- YOUR OBJECTIVE -
Leave out the pictures, and retype the remaining data exactly.

- DATA SECTION -
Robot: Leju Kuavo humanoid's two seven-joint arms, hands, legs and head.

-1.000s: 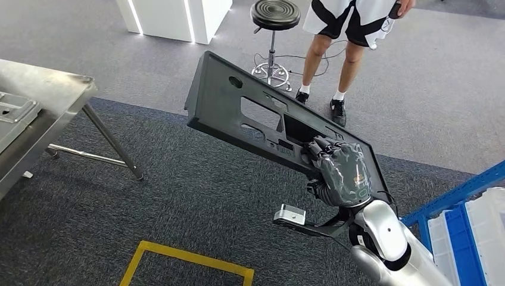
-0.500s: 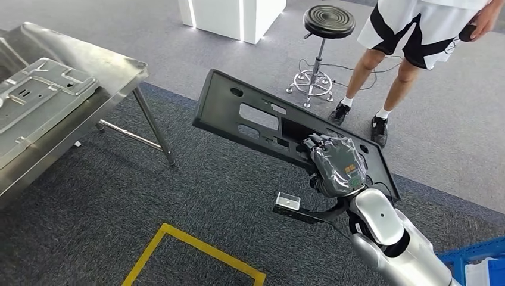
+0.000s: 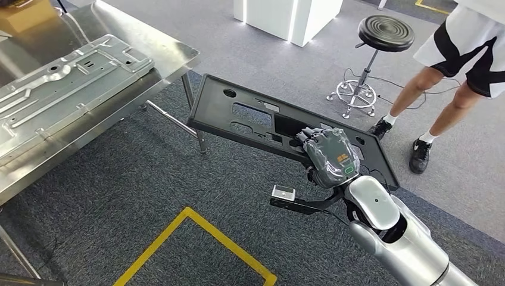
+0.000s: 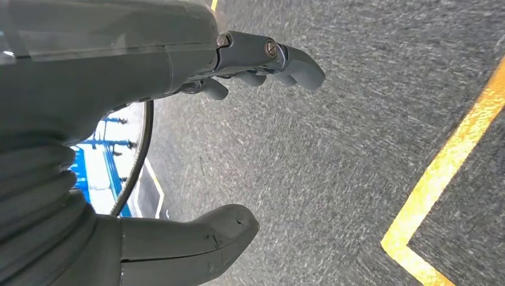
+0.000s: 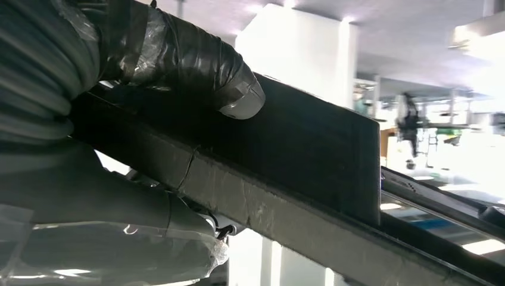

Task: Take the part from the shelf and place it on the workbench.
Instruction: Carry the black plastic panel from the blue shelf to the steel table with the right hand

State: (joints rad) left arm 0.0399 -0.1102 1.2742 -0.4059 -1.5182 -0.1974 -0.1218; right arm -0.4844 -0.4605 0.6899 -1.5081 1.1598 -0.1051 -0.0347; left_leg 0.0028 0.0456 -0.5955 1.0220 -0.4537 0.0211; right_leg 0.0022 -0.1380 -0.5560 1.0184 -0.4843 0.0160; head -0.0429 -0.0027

- WRITTEN RESPONSE -
Robot: Leju Kuavo humanoid's two seven-joint arms, hands, legs and head.

-1.000s: 
-0.500s: 
+0.000s: 
+0.000s: 
+0.000s: 

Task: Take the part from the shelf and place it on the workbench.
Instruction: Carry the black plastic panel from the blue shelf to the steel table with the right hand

State: (joints rad) left arm 0.0399 -0.1102 1.2742 -0.4059 -1.5182 -0.1974 -0.1218; right arm -0.4844 -0.4605 0.6899 -1.5081 1.1598 -0.1051 -0.0347; left_leg 0.0028 0.0456 -0.5955 1.0220 -0.4537 0.0211; right_leg 0.0022 -0.1380 -0.5560 1.0184 -0.4843 0.0160; head -0.0429 -0.0027

This concludes the answer.